▸ **Records shown**:
▶

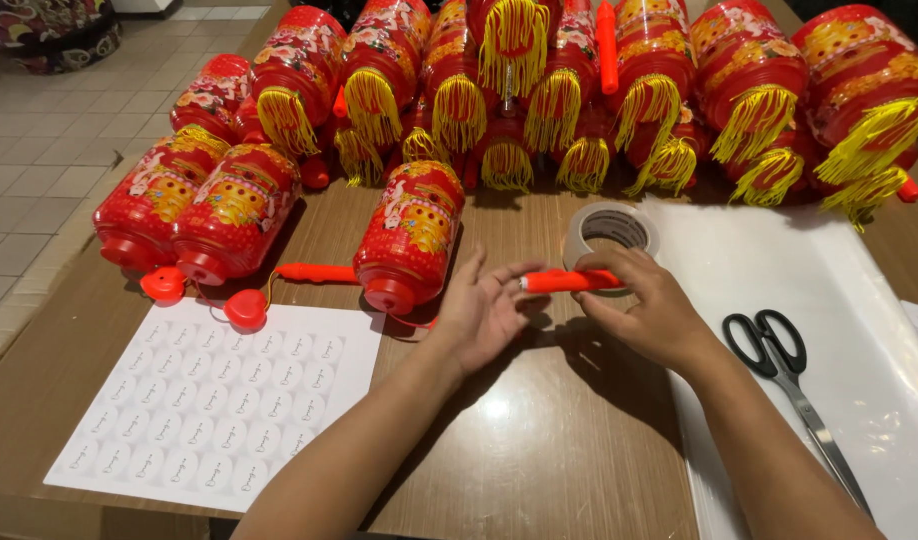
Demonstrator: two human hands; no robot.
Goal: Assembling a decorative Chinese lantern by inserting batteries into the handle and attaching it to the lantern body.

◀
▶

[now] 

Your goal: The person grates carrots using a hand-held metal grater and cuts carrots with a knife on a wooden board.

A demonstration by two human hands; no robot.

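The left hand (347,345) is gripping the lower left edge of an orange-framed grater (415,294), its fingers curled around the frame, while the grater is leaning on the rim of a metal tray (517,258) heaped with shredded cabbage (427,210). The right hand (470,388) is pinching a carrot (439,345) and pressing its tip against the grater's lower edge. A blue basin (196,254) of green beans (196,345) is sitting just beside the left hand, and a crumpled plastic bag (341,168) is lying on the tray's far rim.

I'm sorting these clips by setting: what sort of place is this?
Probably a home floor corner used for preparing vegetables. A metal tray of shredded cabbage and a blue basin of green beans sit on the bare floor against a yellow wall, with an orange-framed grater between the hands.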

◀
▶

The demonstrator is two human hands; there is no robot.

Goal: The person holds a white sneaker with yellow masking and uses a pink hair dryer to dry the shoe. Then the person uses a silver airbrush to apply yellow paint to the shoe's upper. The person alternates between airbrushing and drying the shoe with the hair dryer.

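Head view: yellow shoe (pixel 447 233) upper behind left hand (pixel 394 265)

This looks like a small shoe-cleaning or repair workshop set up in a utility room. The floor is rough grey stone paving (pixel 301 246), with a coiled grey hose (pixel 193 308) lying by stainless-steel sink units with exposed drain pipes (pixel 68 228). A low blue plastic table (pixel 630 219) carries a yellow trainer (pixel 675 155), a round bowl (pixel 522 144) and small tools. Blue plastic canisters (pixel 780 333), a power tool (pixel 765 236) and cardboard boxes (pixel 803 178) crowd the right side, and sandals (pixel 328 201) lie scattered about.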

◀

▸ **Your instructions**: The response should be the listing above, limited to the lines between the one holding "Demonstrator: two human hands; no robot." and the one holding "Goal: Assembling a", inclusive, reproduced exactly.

▸ **Your solution**:
Demonstrator: two human hands; no robot.
Goal: Assembling a decorative Chinese lantern by inserting batteries into the handle and attaching it to the lantern body.

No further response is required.